Activity —
Go through the data below and copy it exactly, skipping every picture.

=== Section Start ===

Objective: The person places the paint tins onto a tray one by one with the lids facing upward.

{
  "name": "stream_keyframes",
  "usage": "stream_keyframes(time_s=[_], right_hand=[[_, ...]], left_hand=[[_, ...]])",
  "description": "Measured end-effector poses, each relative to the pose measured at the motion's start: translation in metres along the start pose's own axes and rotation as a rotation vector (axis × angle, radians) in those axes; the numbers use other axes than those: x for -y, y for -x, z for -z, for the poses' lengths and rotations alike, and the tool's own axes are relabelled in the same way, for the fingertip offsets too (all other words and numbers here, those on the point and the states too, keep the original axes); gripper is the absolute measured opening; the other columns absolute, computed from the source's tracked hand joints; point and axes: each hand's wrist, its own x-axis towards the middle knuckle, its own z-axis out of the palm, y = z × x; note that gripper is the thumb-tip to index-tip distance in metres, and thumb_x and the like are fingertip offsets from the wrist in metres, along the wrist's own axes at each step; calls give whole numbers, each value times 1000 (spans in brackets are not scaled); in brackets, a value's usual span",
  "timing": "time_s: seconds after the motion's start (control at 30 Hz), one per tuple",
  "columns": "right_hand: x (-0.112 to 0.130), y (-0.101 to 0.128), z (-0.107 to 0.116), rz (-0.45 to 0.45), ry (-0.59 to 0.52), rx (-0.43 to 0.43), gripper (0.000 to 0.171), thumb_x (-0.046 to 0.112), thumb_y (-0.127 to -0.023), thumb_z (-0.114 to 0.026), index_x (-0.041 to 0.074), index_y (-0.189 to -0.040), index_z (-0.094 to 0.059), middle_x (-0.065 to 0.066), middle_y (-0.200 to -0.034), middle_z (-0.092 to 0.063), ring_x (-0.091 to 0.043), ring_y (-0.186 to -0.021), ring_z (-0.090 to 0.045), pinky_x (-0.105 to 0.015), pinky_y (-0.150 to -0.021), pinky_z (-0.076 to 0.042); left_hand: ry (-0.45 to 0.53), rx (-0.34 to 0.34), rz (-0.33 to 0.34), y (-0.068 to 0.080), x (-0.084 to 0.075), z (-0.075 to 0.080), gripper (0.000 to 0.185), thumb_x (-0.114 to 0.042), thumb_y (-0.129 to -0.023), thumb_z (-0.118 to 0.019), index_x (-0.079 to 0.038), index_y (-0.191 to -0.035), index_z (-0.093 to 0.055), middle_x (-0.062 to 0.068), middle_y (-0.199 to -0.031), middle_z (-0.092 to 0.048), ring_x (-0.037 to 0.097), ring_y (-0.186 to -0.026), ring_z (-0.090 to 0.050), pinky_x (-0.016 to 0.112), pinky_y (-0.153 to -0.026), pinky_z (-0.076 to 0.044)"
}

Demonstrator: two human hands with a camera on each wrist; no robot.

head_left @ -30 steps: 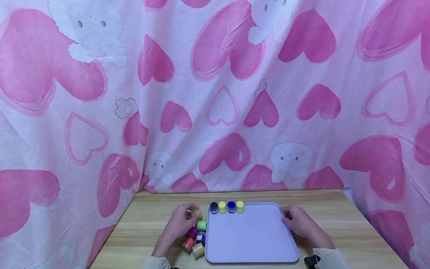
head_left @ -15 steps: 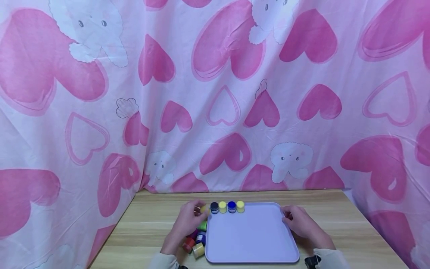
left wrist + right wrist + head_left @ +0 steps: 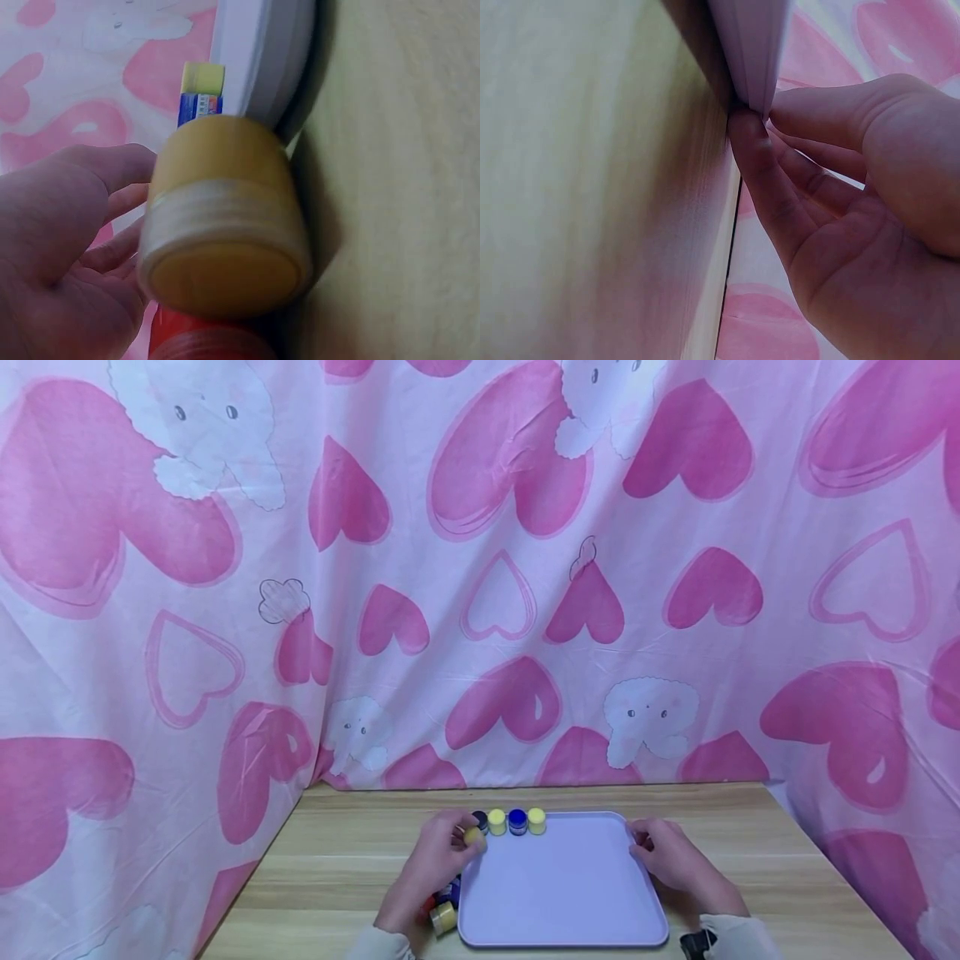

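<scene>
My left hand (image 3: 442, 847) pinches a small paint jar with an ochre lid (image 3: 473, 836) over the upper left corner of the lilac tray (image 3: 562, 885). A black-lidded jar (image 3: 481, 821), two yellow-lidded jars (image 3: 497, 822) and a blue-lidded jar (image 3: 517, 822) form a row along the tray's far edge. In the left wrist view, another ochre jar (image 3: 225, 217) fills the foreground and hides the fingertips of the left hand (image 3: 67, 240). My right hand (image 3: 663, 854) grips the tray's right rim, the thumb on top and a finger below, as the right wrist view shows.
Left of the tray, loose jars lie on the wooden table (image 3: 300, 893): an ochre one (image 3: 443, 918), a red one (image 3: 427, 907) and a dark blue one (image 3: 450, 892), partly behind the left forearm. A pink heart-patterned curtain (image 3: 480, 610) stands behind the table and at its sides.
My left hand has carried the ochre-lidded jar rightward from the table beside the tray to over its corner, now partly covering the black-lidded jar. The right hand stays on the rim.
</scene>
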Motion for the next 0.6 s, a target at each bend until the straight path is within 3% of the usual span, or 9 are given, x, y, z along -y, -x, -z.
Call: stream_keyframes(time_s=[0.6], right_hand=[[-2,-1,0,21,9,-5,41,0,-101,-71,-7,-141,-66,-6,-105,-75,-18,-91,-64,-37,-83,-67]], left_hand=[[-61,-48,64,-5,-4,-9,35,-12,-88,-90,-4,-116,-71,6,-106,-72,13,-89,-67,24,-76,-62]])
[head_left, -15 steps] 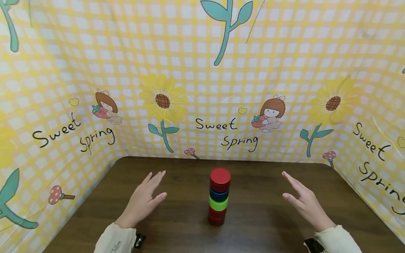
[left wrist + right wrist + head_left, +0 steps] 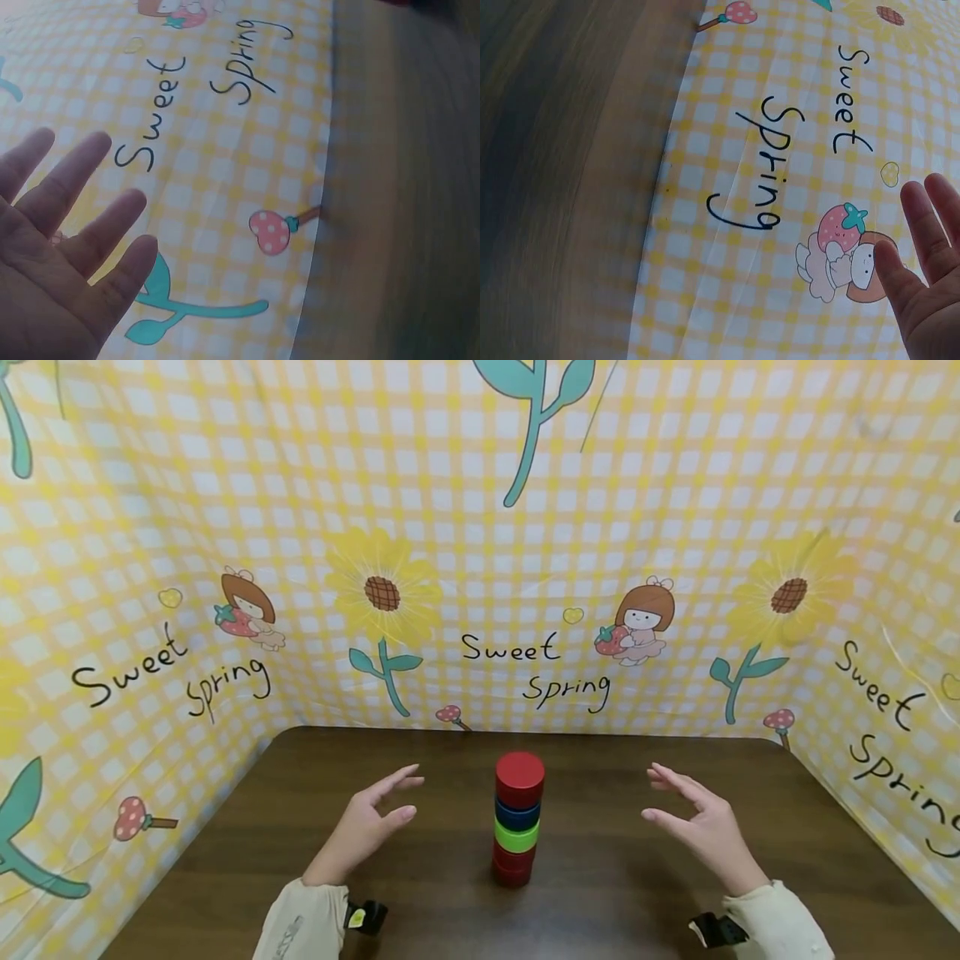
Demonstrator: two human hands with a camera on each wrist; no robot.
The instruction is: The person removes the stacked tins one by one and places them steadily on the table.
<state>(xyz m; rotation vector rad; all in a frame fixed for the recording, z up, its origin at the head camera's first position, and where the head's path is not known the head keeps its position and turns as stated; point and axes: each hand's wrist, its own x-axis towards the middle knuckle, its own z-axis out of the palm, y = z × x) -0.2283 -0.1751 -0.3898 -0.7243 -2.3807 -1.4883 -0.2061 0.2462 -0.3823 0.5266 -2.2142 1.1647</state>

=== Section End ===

Final answer —
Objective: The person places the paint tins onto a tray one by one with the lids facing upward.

{
  "name": "stream_keyframes",
  "usage": "stream_keyframes(time_s=[_], right_hand=[[_, ...]], left_hand=[[_, ...]])",
  "description": "Measured end-effector poses, each relative to the pose measured at the motion's start: translation in metres along the start pose's own axes and rotation as a rotation vector (axis × angle, radians) in those axes; the numbers use other axes than those: x for -y, y for -x, z for -z, for the poses' lengths and rotations alike, and the tool's own axes are relabelled in the same way, for the fingertip offsets too (all other words and numbers here, those on the point and the states too, keep the original axes); gripper is the absolute measured opening; the other columns absolute, computed from the source's tracked hand joints; point and axes: each hand's wrist, its own x-axis towards the middle knuckle, its own z-axis out of the palm, y = z × x; note that gripper is the thumb-tip to index-tip distance in metres, and thumb_x and the like are fingertip offsets from the wrist in metres, along the wrist's own axes at each step; calls give whole numbers, each value times 1000 (spans in brackets are not scaled); in brackets, a value's usual span",
  "timing": "time_s: seconds after the motion's start (control at 30 Hz), one per tuple",
  "columns": "right_hand: x (-0.112 to 0.130), y (-0.101 to 0.128), z (-0.107 to 0.116), rz (-0.45 to 0.45), ry (-0.59 to 0.52), rx (-0.43 to 0.43), gripper (0.000 to 0.171), thumb_x (-0.046 to 0.112), thumb_y (-0.127 to -0.023), thumb_z (-0.114 to 0.026), index_x (-0.041 to 0.074), index_y (-0.189 to -0.040), index_z (-0.094 to 0.059), middle_x (-0.065 to 0.066), middle_y (-0.200 to -0.034), middle_z (-0.092 to 0.063), ring_x (-0.091 to 0.043), ring_y (-0.186 to -0.021), ring_z (-0.090 to 0.045), pinky_x (-0.105 to 0.015), pinky_y (-0.150 to -0.021), pinky_z (-0.076 to 0.042); left_hand: ry (-0.45 to 0.53), rx (-0.34 to 0.34), rz (-0.33 to 0.34), y (-0.068 to 0.080), x (-0.084 to 0.075), z (-0.075 to 0.080), gripper (0.000 to 0.185), thumb_x (-0.114 to 0.042), thumb_y (-0.129 to -0.023), thumb_z (-0.118 to 0.019), index_x (-0.079 to 0.038), index_y (-0.191 to -0.035), index_z (-0.093 to 0.055), middle_x (-0.062 to 0.068), middle_y (-0.199 to -0.031), middle_z (-0.092 to 0.048), ring_x (-0.037 to 0.097), ring_y (-0.186 to -0.026), ring_z (-0.090 to 0.050), pinky_x (-0.016 to 0.112), pinky_y (-0.153 to -0.026), pinky_z (-0.076 to 0.044)"
}

Demonstrator: two human hands with a camera on each wrist; no robot.

head_left @ -30 steps: 
head_left @ -15 steps: 
left wrist + right wrist + head_left @ +0 steps: 

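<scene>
My left hand (image 3: 442, 847) pinches a small paint jar with an ochre lid (image 3: 473, 836) over the upper left corner of the lilac tray (image 3: 562, 885). A black-lidded jar (image 3: 481, 821), two yellow-lidded jars (image 3: 497, 822) and a blue-lidded jar (image 3: 517, 822) form a row along the tray's far edge. In the left wrist view, another ochre jar (image 3: 225, 217) fills the foreground and hides the fingertips of the left hand (image 3: 67, 240). My right hand (image 3: 663, 854) grips the tray's right rim, the thumb on top and a finger below, as the right wrist view shows.
Left of the tray, loose jars lie on the wooden table (image 3: 300, 893): an ochre one (image 3: 443, 918), a red one (image 3: 427, 907) and a dark blue one (image 3: 450, 892), partly behind the left forearm. A pink heart-patterned curtain (image 3: 480, 610) stands behind the table and at its sides.
My left hand has carried the ochre-lidded jar rightward from the table beside the tray to over its corner, now partly covering the black-lidded jar. The right hand stays on the rim.
</scene>
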Motion for the next 0.6 s, a target at each bend until the straight path is within 3% of the usual span, or 9 are given, x, y, z along -y, -x, -z.
Call: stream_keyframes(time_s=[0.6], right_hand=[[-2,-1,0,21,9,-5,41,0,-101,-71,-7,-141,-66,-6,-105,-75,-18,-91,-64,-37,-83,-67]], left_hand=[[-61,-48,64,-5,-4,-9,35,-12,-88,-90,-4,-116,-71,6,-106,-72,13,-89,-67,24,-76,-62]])
[head_left, -15 steps] 
[left wrist + right wrist + head_left, +0 steps] 
Demonstrator: two human hands with a camera on each wrist; no robot.
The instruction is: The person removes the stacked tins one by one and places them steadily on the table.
<state>(xyz m; rotation vector rad; all in a frame fixed for the recording, z up, its origin at the head camera's first position, and where the head's path is not known the head keeps its position and turns as stated; point and axes: each hand's wrist, its own x-axis towards the middle knuckle, its own z-axis out of the palm, y = z × x) -0.2283 -0.1751 -0.3898 -0.7243 -2.3807 -1.4883 -0.2061 0.2462 -0.3823 0.5266 -2.2142 1.1647</state>

The exercise requires nothing else.